▸ WHAT YOU ARE ASKED TO DO
What is the count of lines in the data that hold the string "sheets"? State the number alone.

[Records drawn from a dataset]
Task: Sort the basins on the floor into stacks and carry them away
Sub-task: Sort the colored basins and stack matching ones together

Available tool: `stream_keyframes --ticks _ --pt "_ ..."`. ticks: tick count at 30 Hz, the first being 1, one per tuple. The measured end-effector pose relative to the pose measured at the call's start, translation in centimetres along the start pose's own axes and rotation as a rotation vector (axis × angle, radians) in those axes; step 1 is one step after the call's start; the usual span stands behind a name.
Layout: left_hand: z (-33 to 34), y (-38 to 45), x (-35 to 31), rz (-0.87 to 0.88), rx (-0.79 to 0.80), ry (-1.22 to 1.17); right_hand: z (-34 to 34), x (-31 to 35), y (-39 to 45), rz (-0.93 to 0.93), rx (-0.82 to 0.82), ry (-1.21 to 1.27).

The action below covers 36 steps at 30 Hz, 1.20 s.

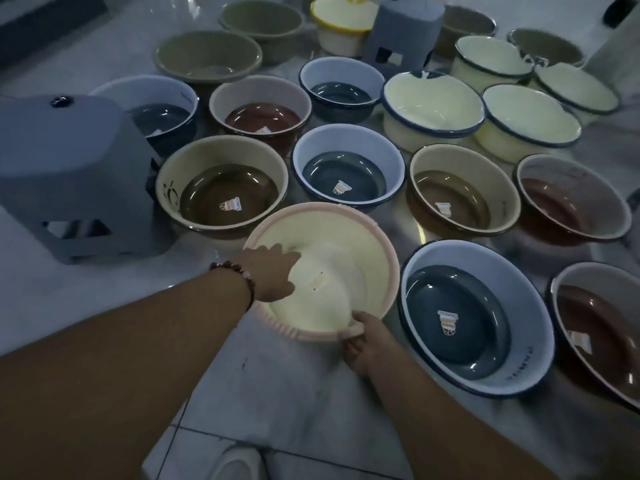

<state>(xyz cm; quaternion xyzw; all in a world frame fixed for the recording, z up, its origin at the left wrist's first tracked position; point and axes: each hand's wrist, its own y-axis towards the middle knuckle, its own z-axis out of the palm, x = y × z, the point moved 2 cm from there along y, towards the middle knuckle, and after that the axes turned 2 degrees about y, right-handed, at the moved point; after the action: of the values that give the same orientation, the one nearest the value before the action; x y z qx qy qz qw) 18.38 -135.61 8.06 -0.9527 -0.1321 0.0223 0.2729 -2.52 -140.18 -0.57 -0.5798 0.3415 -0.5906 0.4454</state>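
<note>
Both hands are taking up the pink-rimmed cream basin [332, 271] at the near edge of the floor spread, left hand [273, 271] lying flat inside its wall, right hand [363, 341] pinching its near rim; next, I judge, nesting it into a matching basin.

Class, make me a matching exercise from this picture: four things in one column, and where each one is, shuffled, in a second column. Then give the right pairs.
Column 1
1. pink basin
2. yellow-rimmed basin
3. bracelet
4. near stool

Column 2
A. on the left wrist
B. at the left edge, on the floor
C. in both hands
D. far back, beside the far stool

Pairs: 1-C, 2-D, 3-A, 4-B

The left hand rests inside the pink basin; the right hand has a grip on its near rim.
</note>
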Motion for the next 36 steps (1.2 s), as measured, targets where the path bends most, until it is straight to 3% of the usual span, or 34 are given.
stream_keyframes --ticks 5,8,16,20,23,25,29,33,36 --pt "-1.4 0.9 1.3 -0.037 0.029 -0.015 -1.0 1.5 -2.3 0.038 -0.055 0.029" --pt "-3.3 -0.1 1.4 -0.063 -0.032 -0.062 -3.0 3.6 -5.7 0.035 -0.103 -0.005" --pt "-5.9 -3.5 -5.1 -0.113 -0.307 -0.535 -15.3 8.1 -18.9 -0.269 -0.078 -0.026" --pt "-9.8 -5.9 -14.0 0.009 -0.288 -0.927 -25.2 10.2 -25.2 -0.417 -0.222 -0.075" --pt "-12.5 -7.8 -24.2 0.084 -0.301 -1.099 -34.7 12.5 -28.7 -0.529 -0.459 -0.087" --pt "-13.3 -9.0 -31.7 0.171 -0.226 -1.176 -41.5 13.0 -30.9 -0.588 -0.624 -0.051" --pt "-12.8 -10.6 -44.7 0.335 -0.035 -1.178 -53.9 10.2 -33.6 -0.614 -0.835 0.022" --pt "-10.2 -11.7 -53.9 0.458 0.035 -1.046 -64.5 3.5 -31.0 -0.445 -0.914 0.024" --pt "-6.9 -11.7 -57.1 0.505 0.148 -0.914 -67.2 -1.6 -29.0 -0.291 -0.971 -0.024"
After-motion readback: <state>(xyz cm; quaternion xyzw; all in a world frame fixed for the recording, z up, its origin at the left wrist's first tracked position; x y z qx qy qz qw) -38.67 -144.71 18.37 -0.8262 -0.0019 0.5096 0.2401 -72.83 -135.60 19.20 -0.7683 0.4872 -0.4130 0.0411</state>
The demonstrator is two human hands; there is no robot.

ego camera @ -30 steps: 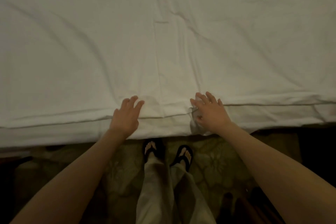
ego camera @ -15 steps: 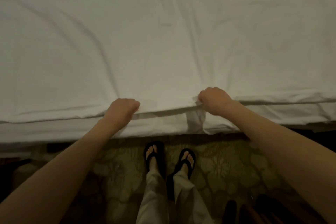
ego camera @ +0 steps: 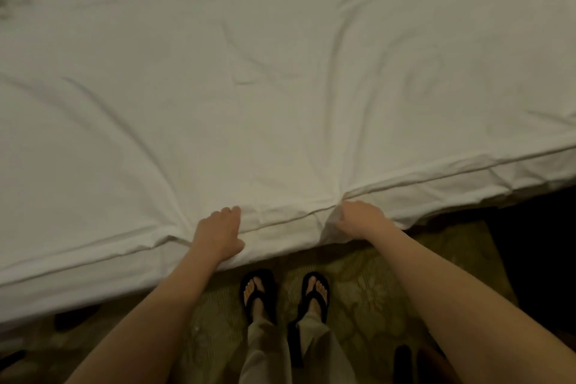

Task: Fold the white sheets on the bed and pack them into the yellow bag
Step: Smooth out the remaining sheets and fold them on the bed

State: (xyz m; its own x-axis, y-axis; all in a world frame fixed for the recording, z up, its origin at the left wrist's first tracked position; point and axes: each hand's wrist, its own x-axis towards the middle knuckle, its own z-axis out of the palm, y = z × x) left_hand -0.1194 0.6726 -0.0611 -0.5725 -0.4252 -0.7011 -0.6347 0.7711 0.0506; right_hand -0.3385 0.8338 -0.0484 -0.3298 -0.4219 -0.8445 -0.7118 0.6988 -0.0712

▸ EXPECTED ANSWER
2